In this study, for the first time we characterized the subcellular localization of HSV-1 UL4 without other viral protein, which was prompted by the previously described novel interaction between UL4 and UL3 in the cytoplasm where UL4 is located. In the present study, we have shown that the UL4 protein of HSV-1 is exported out of the nucleus, but the exact relevance of this to the interaction with UL3 or its localization in the nuclear bodies during infection is yet to be demonstrated. The putative leucine-NES in the C-terminus directs the export of UL4 from the nucleus and constrains it within the cytoplasm since deletion mutant aa1-177-EYFP with deletion of C-terminus was detected in the nucleus, which is similar to the localization of 1-199(mNES)-EYFP with hydrophobic residues replaced by neutral alanine residues. The difference of the location pattern between these two mutants with EYFP (Fig. 2c) can be attributed to the N-terminal signal in UL4. This N-terminal signal is a cleavable presequence which targets the mitochondrial matrix, inner membrane, and intermembrane space, and was identified by the observation that when this presequence was deleted, the mutant abandoned the granulo-like cytoplasmic localization pattern and was distributed diffusely throughout the cytoplasm. However, the exact distribution of UL4 in the mitochondrion is still to be determined.

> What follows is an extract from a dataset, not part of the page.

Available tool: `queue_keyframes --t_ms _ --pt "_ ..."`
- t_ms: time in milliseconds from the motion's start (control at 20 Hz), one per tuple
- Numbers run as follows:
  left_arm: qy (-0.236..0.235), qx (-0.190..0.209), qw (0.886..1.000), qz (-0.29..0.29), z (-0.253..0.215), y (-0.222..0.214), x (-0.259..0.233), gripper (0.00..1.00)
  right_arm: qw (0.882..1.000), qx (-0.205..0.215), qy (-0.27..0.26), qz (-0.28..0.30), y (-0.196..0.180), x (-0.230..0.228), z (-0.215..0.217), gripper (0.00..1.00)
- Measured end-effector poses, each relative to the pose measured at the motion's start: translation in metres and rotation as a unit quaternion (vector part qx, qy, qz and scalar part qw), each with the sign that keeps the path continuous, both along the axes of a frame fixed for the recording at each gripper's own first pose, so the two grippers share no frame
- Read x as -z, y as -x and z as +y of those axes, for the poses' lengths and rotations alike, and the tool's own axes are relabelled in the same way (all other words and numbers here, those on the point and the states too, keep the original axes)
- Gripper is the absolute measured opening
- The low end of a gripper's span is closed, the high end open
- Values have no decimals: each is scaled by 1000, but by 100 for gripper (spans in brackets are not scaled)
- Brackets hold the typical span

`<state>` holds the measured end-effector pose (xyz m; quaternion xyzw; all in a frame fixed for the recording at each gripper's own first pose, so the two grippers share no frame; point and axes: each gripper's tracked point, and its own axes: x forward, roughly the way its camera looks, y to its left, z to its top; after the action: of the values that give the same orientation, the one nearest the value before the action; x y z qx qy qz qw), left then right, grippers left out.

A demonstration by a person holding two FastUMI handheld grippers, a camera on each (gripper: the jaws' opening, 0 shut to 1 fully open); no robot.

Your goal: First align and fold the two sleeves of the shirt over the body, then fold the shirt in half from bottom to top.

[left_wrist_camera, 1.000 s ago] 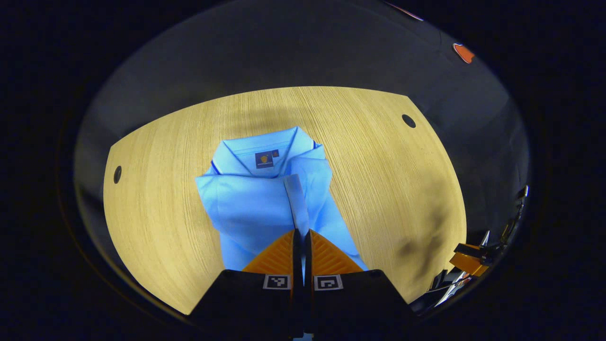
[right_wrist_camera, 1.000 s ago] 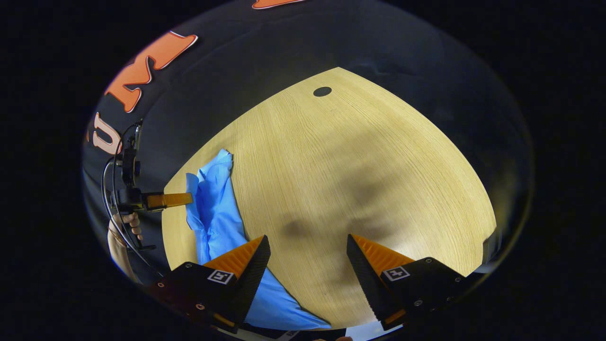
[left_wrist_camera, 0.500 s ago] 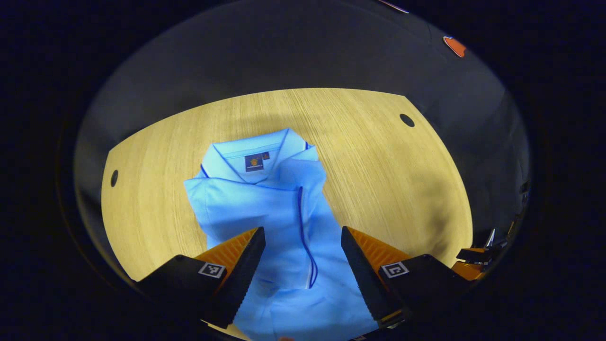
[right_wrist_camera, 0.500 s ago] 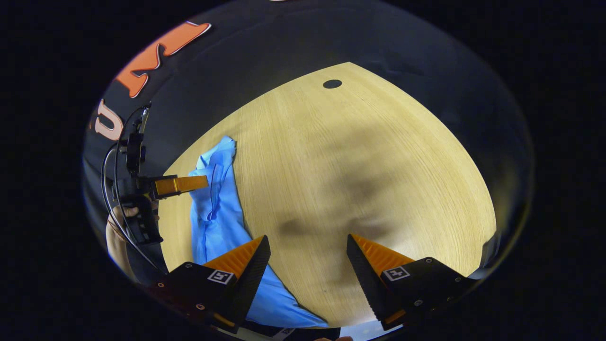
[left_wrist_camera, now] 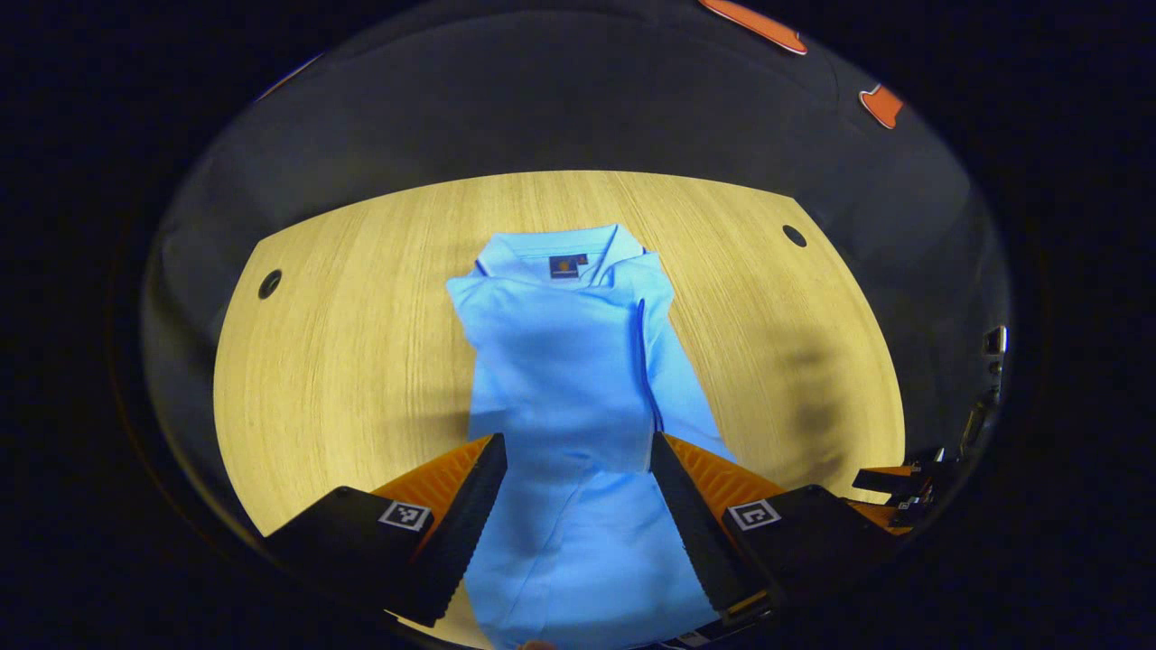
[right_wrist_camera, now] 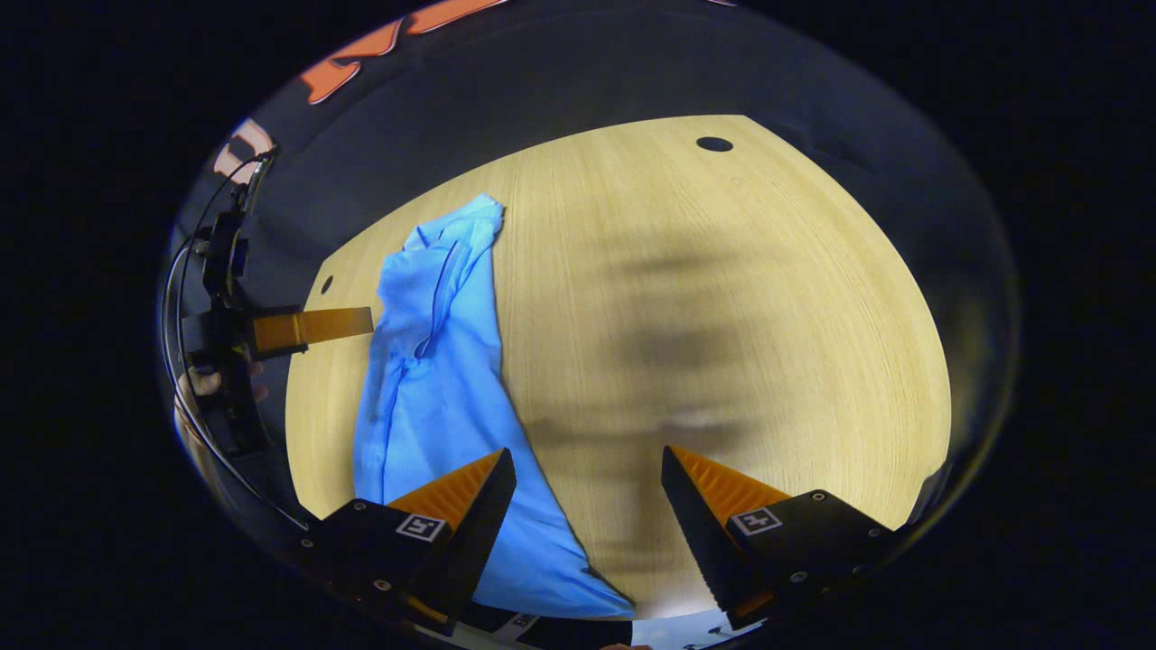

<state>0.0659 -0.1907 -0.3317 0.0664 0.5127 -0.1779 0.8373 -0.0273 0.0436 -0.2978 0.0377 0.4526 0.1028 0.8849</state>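
Observation:
A light blue polo shirt (left_wrist_camera: 569, 361) lies on the wooden table (left_wrist_camera: 343, 343), collar at the far end, both sleeves folded in over the body. My left gripper (left_wrist_camera: 578, 447) hangs open above the shirt's lower half, fingers apart with cloth showing between them but not held. In the right gripper view the shirt (right_wrist_camera: 433, 379) lies at the left, seen from its side. My right gripper (right_wrist_camera: 587, 460) is open over bare table just right of the shirt's hem. The left gripper (right_wrist_camera: 361, 320) shows at the far left, above the shirt, with a hand behind it.
The table has round cable holes (left_wrist_camera: 269, 283) near its far corners, another one (left_wrist_camera: 795, 236) on the right. The right gripper (left_wrist_camera: 890, 483) peeks in at the lower right of the left gripper view. Black cloth walls surround the table.
My left gripper was shut on the sleeve, then opened and let it drop onto the body. It has since pulled back, so more of the shirt shows. The right gripper turned slightly toward the shirt.

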Motion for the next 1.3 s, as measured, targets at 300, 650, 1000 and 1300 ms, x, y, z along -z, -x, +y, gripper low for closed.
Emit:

Given that the leucine-rich NES 178VEVLREIQL186 mediates the export of wild type UL4 out of the nucleus, the NES would be able to direct the nuclear export of heterologous proteins, eg. EYFP. However, as shown in Fig. 3b, NES only slightly targeted EYFP to the cytoplasm. This may be because NES contains only a few amino acid residues and could be folded inside of the fusion protein NES-EYFP, consequently blocking binding of the NES to exportin [30].
In addition, we demonstrated that the nuclear export activity of the functional NES was completely blocked by the specific nuclear export inhibitor LMB, indicating that the NES mediated the nuclear export of UL4 via the export receptor CRM1. Finally, we also demonstrated that Ran protein and GTP hydrolysis are involved in the CRM1-meadiated nuclear export.